- WORK INSTRUCTIONS -
Pictures stay out. Everything else in the listing below gets written out exactly.

- RECORDED INFORMATION -

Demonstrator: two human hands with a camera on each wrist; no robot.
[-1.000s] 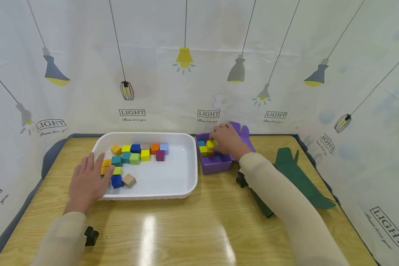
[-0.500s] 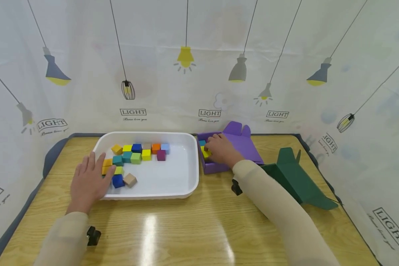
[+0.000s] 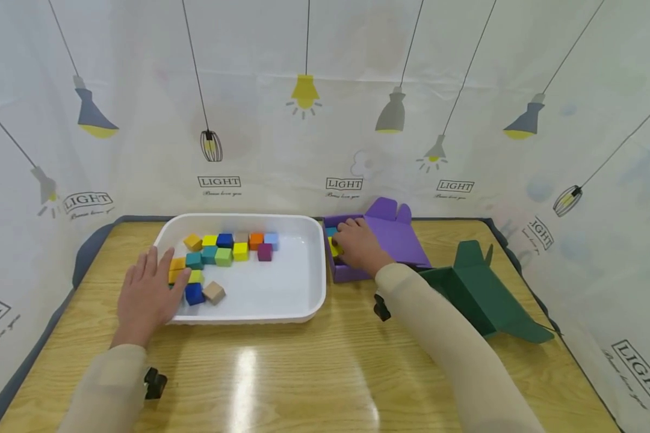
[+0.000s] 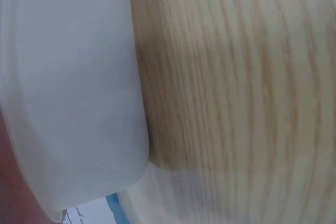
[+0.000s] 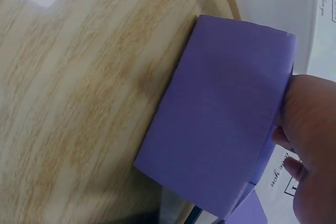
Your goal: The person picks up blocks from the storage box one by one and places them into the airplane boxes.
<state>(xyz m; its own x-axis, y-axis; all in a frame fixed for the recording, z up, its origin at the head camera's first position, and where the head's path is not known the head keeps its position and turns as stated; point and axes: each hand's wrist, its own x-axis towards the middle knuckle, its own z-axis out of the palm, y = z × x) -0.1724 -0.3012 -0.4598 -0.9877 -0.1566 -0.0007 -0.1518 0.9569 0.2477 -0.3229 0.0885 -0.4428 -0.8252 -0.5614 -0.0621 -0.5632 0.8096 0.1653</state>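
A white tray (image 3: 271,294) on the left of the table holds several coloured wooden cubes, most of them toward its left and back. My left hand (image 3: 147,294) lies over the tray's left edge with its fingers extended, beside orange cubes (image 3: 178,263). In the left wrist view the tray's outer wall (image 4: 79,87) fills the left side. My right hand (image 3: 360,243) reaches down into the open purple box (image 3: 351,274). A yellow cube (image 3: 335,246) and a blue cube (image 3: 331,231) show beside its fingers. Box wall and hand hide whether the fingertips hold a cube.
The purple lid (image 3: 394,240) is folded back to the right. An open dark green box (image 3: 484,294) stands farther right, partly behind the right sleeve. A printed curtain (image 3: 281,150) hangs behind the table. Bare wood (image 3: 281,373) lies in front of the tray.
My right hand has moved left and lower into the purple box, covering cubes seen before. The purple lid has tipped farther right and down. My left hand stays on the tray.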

- OUTPUT BELOW -
Demonstrator: two human hands with a camera on each wrist; no robot.
[-1.000s] 
[-0.500s] 
[+0.000s] 
[+0.000s] 
[+0.000s] 
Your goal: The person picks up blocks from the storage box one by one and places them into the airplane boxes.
<state>(xyz m; its own x-axis, y-axis; all in a frame fixed for the recording, z up, its origin at the head camera's first position, and where the head's path is not known the head keeps its position and turns as stated; point and axes: each hand's wrist, its own x-axis towards the middle knuckle, its own z-axis out of the palm, y = z × x) -0.1724 -0.3012 -0.4598 -0.9877 -0.1566 -0.0007 -0.1518 0.9569 0.2477 -0.3229 0.0885 -0.4428 -0.8252 -0.5614 -0.0621 -0.5632 0.8096 0.1653</state>
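A white tray (image 3: 271,294) on the left of the table holds several coloured wooden cubes, most of them toward its left and back. My left hand (image 3: 147,294) lies over the tray's left edge with its fingers extended, beside orange cubes (image 3: 178,263). In the left wrist view the tray's outer wall (image 4: 79,87) fills the left side. My right hand (image 3: 360,243) reaches down into the open purple box (image 3: 351,274). A yellow cube (image 3: 335,246) and a blue cube (image 3: 331,231) show beside its fingers. Box wall and hand hide whether the fingertips hold a cube.
The purple lid (image 3: 394,240) is folded back to the right. An open dark green box (image 3: 484,294) stands farther right, partly behind the right sleeve. A printed curtain (image 3: 281,150) hangs behind the table. Bare wood (image 3: 281,373) lies in front of the tray.
My right hand has moved left and lower into the purple box, covering cubes seen before. The purple lid has tipped farther right and down. My left hand stays on the tray.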

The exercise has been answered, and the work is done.